Они вломились в полупустую квартиру под звонкий Васькин хохот. На остывшей, пустой кухне Клавдия Алексеевна колдовала над примусом. Маленькая Галя сосала большой палец, прильнув к ее полному плечу. Костя хотел вскипятить чайник, но грозная фигура Марии Матвеевны преградила ему путь.

– Отчего вы не в убежище? – Костя попятился к двери. – Или уже вернулись?

– Вот тебе карточки! – прошипела Мария Матвеевна. – Завтра ступай их отоваривать. Все! А потом надо дрова пилить – зима впереди, а потом…

– Что случилось-то, ба?

– Что случилось? – голос Марии Матвеевны сел. Она закашлялась, обтерла руки о передник, выковыряла из середки четвертушки липкого, черного хлеба мякиш и сунула его в ручку Гали.

– Режут во время военной тревоги, – тихо, не отрывая взгляда от спиртовки, произнесла Клавдия Алексеевна. – Сначала на двор приходит капитан и учит детвору, как правильно бутылки с зажигательной смесью под немецкие танки кидать. Потом приходит шпана с ножами и обчищают пустые квартиры.
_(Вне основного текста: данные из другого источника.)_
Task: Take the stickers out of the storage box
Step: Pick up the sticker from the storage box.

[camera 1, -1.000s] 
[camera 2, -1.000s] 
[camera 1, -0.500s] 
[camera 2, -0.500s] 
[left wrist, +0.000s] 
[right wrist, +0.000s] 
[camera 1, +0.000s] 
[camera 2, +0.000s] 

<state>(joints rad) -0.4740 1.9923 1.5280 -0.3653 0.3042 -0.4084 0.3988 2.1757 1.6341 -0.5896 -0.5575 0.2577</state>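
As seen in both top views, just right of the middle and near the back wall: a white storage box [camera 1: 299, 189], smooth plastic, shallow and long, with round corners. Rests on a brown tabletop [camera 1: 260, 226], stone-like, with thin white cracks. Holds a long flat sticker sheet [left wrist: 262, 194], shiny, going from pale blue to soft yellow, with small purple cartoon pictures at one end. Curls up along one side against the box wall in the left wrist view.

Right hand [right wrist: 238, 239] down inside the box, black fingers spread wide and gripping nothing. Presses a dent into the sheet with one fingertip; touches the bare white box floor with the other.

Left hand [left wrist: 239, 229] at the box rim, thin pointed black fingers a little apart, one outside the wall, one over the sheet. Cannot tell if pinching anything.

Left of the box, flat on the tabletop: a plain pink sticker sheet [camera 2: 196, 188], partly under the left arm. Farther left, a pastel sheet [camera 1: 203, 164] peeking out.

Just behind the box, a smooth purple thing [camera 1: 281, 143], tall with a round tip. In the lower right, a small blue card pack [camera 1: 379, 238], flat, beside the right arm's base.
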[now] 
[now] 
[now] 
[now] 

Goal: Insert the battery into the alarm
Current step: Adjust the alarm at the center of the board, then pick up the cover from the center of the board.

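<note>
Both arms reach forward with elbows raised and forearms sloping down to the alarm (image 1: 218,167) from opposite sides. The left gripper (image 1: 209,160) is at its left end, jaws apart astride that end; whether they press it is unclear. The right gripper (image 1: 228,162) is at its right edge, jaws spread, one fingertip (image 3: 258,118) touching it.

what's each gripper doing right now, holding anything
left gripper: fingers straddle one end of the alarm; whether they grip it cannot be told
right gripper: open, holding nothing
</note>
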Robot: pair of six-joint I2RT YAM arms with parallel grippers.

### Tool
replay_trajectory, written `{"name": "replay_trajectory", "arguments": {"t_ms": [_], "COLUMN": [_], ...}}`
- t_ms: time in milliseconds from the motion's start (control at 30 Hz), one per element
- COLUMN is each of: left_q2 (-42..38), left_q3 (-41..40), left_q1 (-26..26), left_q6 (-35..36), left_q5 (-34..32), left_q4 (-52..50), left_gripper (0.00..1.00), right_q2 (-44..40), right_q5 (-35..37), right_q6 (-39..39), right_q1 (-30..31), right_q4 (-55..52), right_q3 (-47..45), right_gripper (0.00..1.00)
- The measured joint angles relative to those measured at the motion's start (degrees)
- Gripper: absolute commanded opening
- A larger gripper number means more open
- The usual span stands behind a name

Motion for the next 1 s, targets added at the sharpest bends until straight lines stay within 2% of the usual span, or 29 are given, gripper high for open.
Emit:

– Вы это к чему? – насторожился Костя.

– При прошлом налете в соседнем доме случилась история. Подруга Клавы, Таня с детьми ушла в убежище. А мама ее болела и осталась в кровати… – голос Марии Матвеевны снова пресекся.

– Они пришли во время налета, – продолжила Клавдия Алексеевна. – Выгребли все. Сухари, картошку – все. А бабушку… ну как это называют, а?

– Подкололи! – заверещал догадливый Васька.

Клавдия Алексеевна внезапно заплакала. Галя сразу же присоединилась к ней, позабыв и о своем пальце, и о хлебном мякише.

* * *

Ай, не спокойной сделалась Костина жизнь, ай маятной! Две недели шатался он по Москве, стоял в очередях, с тоской рассматривая лица земляков. Пару раз сам слышал: хаяли советскую власть, не понижая голоса. Да и стукачей Костя насчитал меньше, чем обычно. Не мог же он внезапно утратить навык? Не стали же в стукачи определять малолетнюю ребятню, едва освоившую арифметику и алфавит? Безумие первых дней паники сменилось вялой стагнацией. Люди устали от непосильного труда, от постоянного страха за жизнь близких. Видно, правду бабка говорила, будто голод и холод притупляют чувства. Но ведь сам-то Костя не был голоден!

Вечерами они с Васькой собирали по дворам брошенную, бесхозную мебель, крушили ее на растопку. Через неделю вдоль стен коридора громоздились кучи деревянного хлама, пригодного для прокорма буржуек. Вернувшиеся на денек с рытья окопов соседи, поглядывали на Костю с уважением.

Аннушка тоже вернулась. Костя смотрел на ее узкое, с тонкими чертами личико, на ее пепельную косу, целовал ее плотно сомкнуты губы, приговаривая:

– Когда ж ты, малышка, научишься целоваться?

– Уж и не знаю, – отвечала она дерзко. – Тебе, такому опытному, разве угодишь? Ты где-то спишь, не дома. Может, не один? Может, нашел себе другую любовь, из блатных?

– Да тебе-то что? Разве я твой? – усмехался Костя.

– Не мой! – и глаза ее наполнились слезами.

Она заговорила жалобно, почти заискивающе:

– Мне так хочется поспать с тобой, хоть раз! Мы-то уж полгода как… – она потупила влажные глаза. – Да все по углам, мимоходом как-то. Неужто по-другому нельзя? Тем более что война…

– Не сейчас, – Костя обнял ее. – Вот разберусь с кое-какими делами, и тогда поспим с тобой.

Странный, незнакомый доселе страх мешал Косте ночевать под одной крышей с бабушкой, и он уходил на окраины города. Ныкался по хазам, проигрывая в карты добытый в смутные времена хабар, все чаще вспоминая летного капитана. Он ходил даже на Донскую, к Институту глухонемых. Притулился неподалеку, в подворотне. Посматривал издали на призывников, припоминая свой первый, июньский приход сюда.